Is the disability sufficient to disable the man from the performance of military duty? This is an important question, not easily decided. In a great variety of injuries, and in some obscure forms of disease especially, the determination cannot be made with certainty, because there are so many circumstances, whose precise importance cannot be estimated, influencing the result. These circumstances are the seat and character of the lesion, the degree in which the disability really exists, and the extent to which it is increased by the voluntary efforts of the patient. In many instances there may be no difficulty whatever. The disease may be so well pronounced or so far advanced, and the wound or injury may be followed by such evident imperfections, deformity, or loss of function, as in either case

to admit of no reasonable doubt of the soldier's unfitness for military service.

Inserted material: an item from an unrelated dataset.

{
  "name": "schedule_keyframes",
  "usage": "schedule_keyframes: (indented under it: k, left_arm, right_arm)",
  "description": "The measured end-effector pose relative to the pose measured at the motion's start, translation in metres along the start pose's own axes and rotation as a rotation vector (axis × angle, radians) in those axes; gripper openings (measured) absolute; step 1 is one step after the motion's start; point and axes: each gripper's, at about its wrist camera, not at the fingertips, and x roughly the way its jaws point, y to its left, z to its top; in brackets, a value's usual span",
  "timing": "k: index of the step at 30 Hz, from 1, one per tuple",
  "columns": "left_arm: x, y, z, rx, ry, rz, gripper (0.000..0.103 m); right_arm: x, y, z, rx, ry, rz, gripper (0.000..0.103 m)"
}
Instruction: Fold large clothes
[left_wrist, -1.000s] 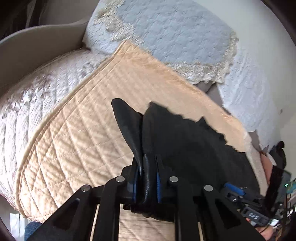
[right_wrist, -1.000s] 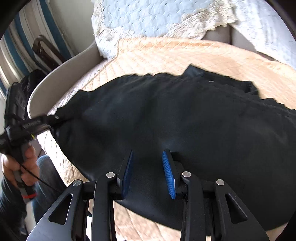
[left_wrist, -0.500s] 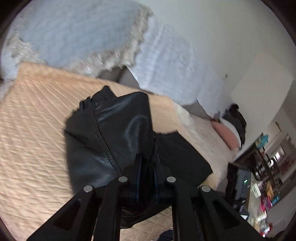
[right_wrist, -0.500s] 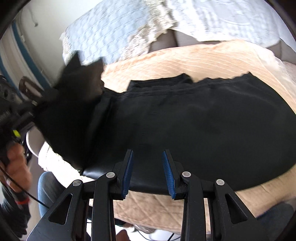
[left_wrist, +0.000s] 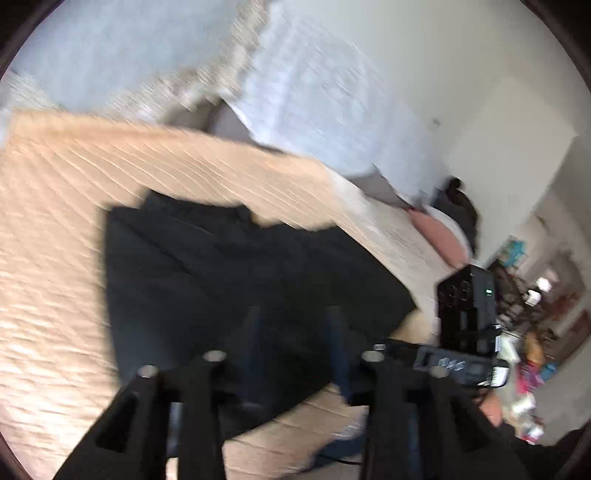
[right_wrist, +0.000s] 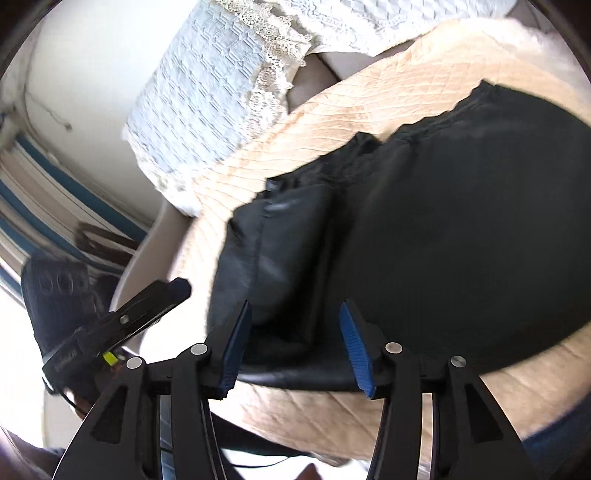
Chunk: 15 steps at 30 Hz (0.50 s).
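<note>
A large black garment (left_wrist: 229, 280) lies on the peach quilted cover (left_wrist: 74, 206). In the right wrist view the black garment (right_wrist: 461, 236) shows its left end folded over onto itself, shiny side up. My left gripper (left_wrist: 295, 332) is open and empty just above the garment's near edge; the view is blurred. My right gripper (right_wrist: 295, 332) is open and empty over the garment's near edge by the folded part. The left gripper also shows in the right wrist view (right_wrist: 155, 299), off the cover's left side.
Pale blue lace-edged pillows (right_wrist: 207, 96) lie behind the cover. A grey seat edge (right_wrist: 147, 266) curves at the left. A pink cushion (left_wrist: 439, 236) and a cluttered room side (left_wrist: 532, 332) are at the right. The right gripper's body (left_wrist: 465, 317) is near.
My left gripper carried the garment's left end over to the right, laid it on the rest, opened and let go. My right gripper stayed open and shifted left.
</note>
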Motion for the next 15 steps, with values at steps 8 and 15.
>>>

A disability completely disabling is more easily recognized than unfitness for field-service merely. In examining men for admission into the Invalid Corps, unfitness for field-service, and capability of performing the duty required of the Invalid Corps, are the questions to be determined. Previous to the organization of this corps, men unfit for field-service were almost inva riably discharged.

CHAPTER II.

INVALID CORPS.

PARAGRAPH 10 of General Orders No. 36 of 1862, from the War Department, authorized the "chief medical officer in each city" (medical director) "to employ, as cooks, nurses, and attendants, any convalescent, wounded, or feeble men who can perform such duties, instead of giving them discharges;" but this regulation, from causes which it is not necessary at this time to relate, proved to be inapplicable, and was practically ignored. By General Orders 69 of 1863, from the War Department, General Orders 36 of the previous year was modified as follows:

"At every U. S. general hospital, the feeble and wounded men unfit for field-duty, but not entirely disabled, instead of being discharged, will be organized and mustered in detachments under the charge of the officers acting as military commanders, who will assign men to them from time to time, on the reports of the surgeons in charge of hospitals. From these

invalid detachments the military commanders will make details for provost, hospital, and other necessary guards, for clerks, hospital attendants, nurses, cooks, and other extra-duty men.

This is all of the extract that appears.